From 74223079859caded0f526da1f9943f6d9806af87 Mon Sep 17 00:00:00 2001
From: =?UTF-8?q?GOLDERWEB=20=E2=80=93=20Jonathan=20Golder?=
 <jonathan@golderweb.de>
Date: Thu, 3 Mar 2016 17:37:46 +0100
Subject: [PATCH] Rewrite RedPage.parse using mwparserfromhell to make it
 simpler

---
 redfam.py  |   8 ++--
 redpage.py | 130 +++++++++++++++++++----------------------------------
 2 files changed, 51 insertions(+), 87 deletions(-)

diff --git a/redfam.py b/redfam.py
index 048777a..1632841 100644
--- a/redfam.py
+++ b/redfam.py
@@ -126,8 +126,8 @@ class RedFamParser( RedFam ):
     __timestamp_format = jogobot.config['redundances']['timestamp_format']
 
     # Define section heading re.pattern
-    __sectionhead_pat = re.compile( r"^(=+)(.*\[\[.+\]\].*\[\[.+\]\].*)\1" )
-    
+    __sectionhead_pat = re.compile( r"^(.*\[\[.+\]\].*\[\[.+\]\].*)" )
+
     # Define timestamp re.pattern
     __timestamp_pat = re.compile( jogobot.config['redundances']
                                   ['timestamp_regex'] )

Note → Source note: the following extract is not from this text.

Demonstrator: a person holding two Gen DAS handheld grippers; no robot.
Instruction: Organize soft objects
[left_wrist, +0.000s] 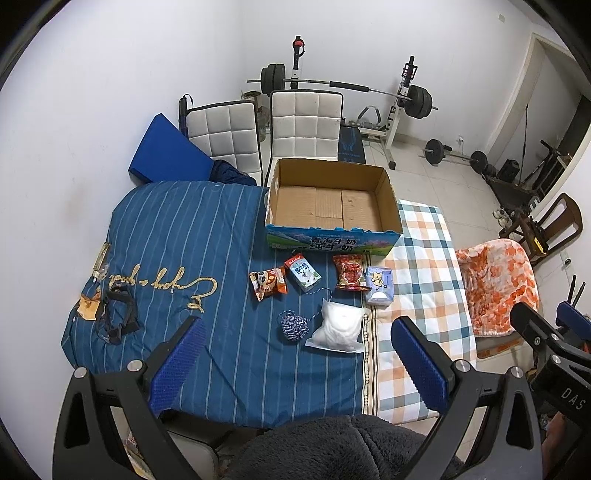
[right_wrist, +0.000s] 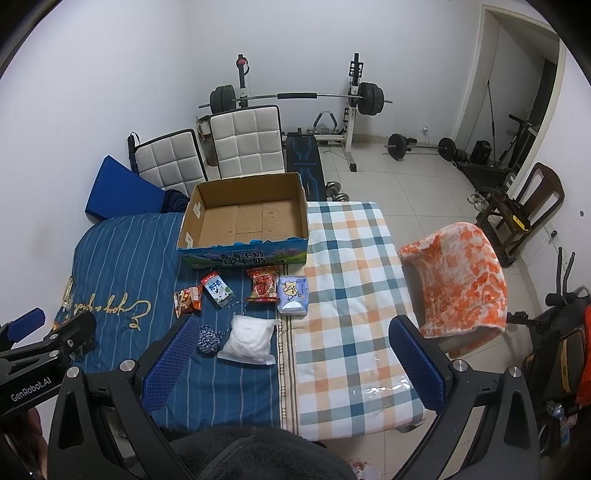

@@ -333,8 +333,8 @@ class RedFamParser( RedFam ):
 
         @returns    bool            Returns True if it is a section heading
         """
-        
-        if cls.__sectionhead_pat.search( line ):
+
+        if cls.__sectionhead_pat.search( str(line) ):
             return True
         else:
             return False
diff --git a/redpage.py b/redpage.py
index 96a853d..a35cf9e 100644
--- a/redpage.py
+++ b/redpage.py
@@ -26,6 +26,7 @@ Provides a class for handling redundance discussion pages and archives
 """
 
 import pywikibot  # noqa
+import mwparserfromhell as mwparser
 
 from mysqlred import MysqlRedPage
 from redfam import RedFamParser
@@ -35,44 +36,44 @@ class RedPage:
     """
     Class for handling redundance discussion pages and archives
     """
-    
+
     def __init__( self, page, archive=False ):
         """
         Generate a new RedPage object based on the given pywikibot page object
-    
+
         @param    page    page    Pywikibot/MediaWiki page object for page
         """
-        
+
         # Safe the pywikibot page object
         self.page = page
         self._archive = archive
-        
+
         self.__handle_db( )
 
         self.is_page_changed()
-        
+
         self._parsed = None
         if( self._changed or self.__mysql.data[ 'status' ] == 0 ):
             self.parse()
-        
+
         self.__update_db()
-    
+
     def __handle_db( self ):
         """
         Handles opening of db connection
         """
-        
+
         # We need a connection to our mysqldb
         self.__mysql = MysqlRedPage( self.page._pageid )
-        
+
         if not self.__mysql.data:
             self.__mysql.add_page( self.page.title(), self.page._revid )
-            
+
     def is_page_changed( self ):
         """
         Check wether the page was changed since last run
         """
-        
+
         if( self.__mysql.data != { 'page_id': self.page._pageid,
                                    'rev_id': self.page._revid,
                                    'page_title': self.page.title(),
@@ -85,102 +86,65 @@ class RedPage:
         """
         Detects wether current page is an archive of discussions
         """
-        
+
         if( self._archive or ( u"/Archiv" in self.page.title() ) or
             ( "{{Archiv}}" in self.page.text ) or
             ( "{{Archiv|" in self.page.text ) ):
-                
+
                 return True
         else:
                 return False
-        
-    def parse( self ):  # noqa
+
+    def parse( self ):
         """
         Handles the parsing process
         """
 
-        # Since @param text is a string we need to split it in lines
-        text_lines = self.page.text.split( "\n" )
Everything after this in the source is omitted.